Sometimes we’d have these long silences on the phone where we didn’t know what to say. Conversations between people who care about each other need optimism. You expect to see that person again. You expect to share something with them. But with us . . . where were our conversations supposed to go?
I’d been fishing around for comparisons to help me figure out what to say to her. Maybe this was like friends on the last day of school who want to stay in touch after they go to college or move away. But each of them knows down deep in their hearts that they won’t, or if they do they know that their friendship isn’t going to be the same. I had really close friends in grade school who I never talked to anymore. We went t
o different middle schools and different high schools. Our common ground kept getting smaller until there was nowhere for us to stand together.
I know that’s part of life, but it’s sad. And it’s sad in a way I don’t know how to define.
Maybe it’s like someone saying good-bye to someone they love who’s going off to fight a war in another country. Like during the wars in Afghanistan and Iraq. People had to say good-bye, and most of them kept in touch, but some of those soldiers died. And some came back as different people from the ones who went away. They came back as strangers.
I’d never be coming back and everything about my life from here on was going to make me a stranger to Izzy. And everything she did back home was going to make her a stranger to me.
We could feel that starting already.
Sometimes the silence on the phone was because neither of us wanted to say “I love you,” which was what we always said when we hung up. When “I love you” becomes the same thing as “good-bye,” how do you force those words out of your mouth?
Chapter 35
* * *
I spent a lot of time in the fitness center, training on the ARED, the Advanced Resistive Exercise Device, which was how we were going to keep fit in space and on Mars.

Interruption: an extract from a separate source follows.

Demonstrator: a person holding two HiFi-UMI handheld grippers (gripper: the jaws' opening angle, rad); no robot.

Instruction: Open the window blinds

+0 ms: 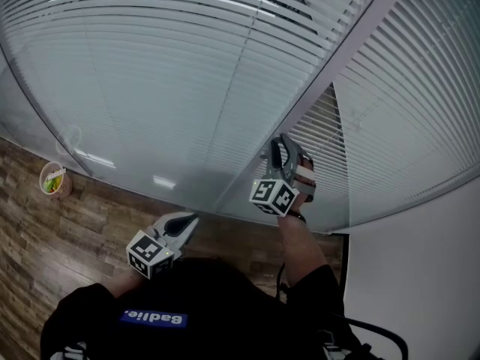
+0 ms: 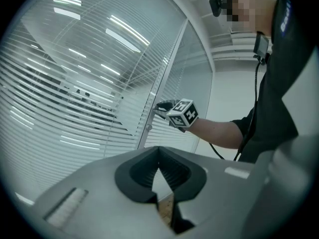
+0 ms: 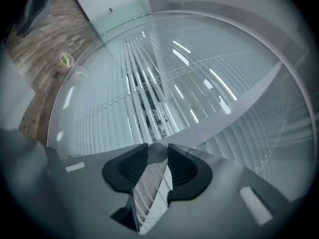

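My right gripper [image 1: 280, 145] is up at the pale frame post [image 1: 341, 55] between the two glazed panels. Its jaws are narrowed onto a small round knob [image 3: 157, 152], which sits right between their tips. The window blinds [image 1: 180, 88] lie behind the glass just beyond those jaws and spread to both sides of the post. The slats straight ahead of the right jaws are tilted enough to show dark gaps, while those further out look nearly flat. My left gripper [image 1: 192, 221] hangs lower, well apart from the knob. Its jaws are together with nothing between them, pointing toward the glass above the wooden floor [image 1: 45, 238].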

It’s a really cool machine that uses piston-driven vacuum cylinders to create resistance and has a flywheel system to simulate free-weight exercises in normal g. We had to become familiar with it on Earth and get as fit as possible, then use the machines every day to maintain muscle tone and bone density. Our ARED system would be installed on a section of the transit vehicle called the “wheel,” which was a ring that spun in order to provide limited gravity. Only for that part of the ship, though. The wheel was there to train us for Martian gravity, to help with our fitness, and to use in case anyone on board needed surgery—’cause you do not want to do surgery in micro-g.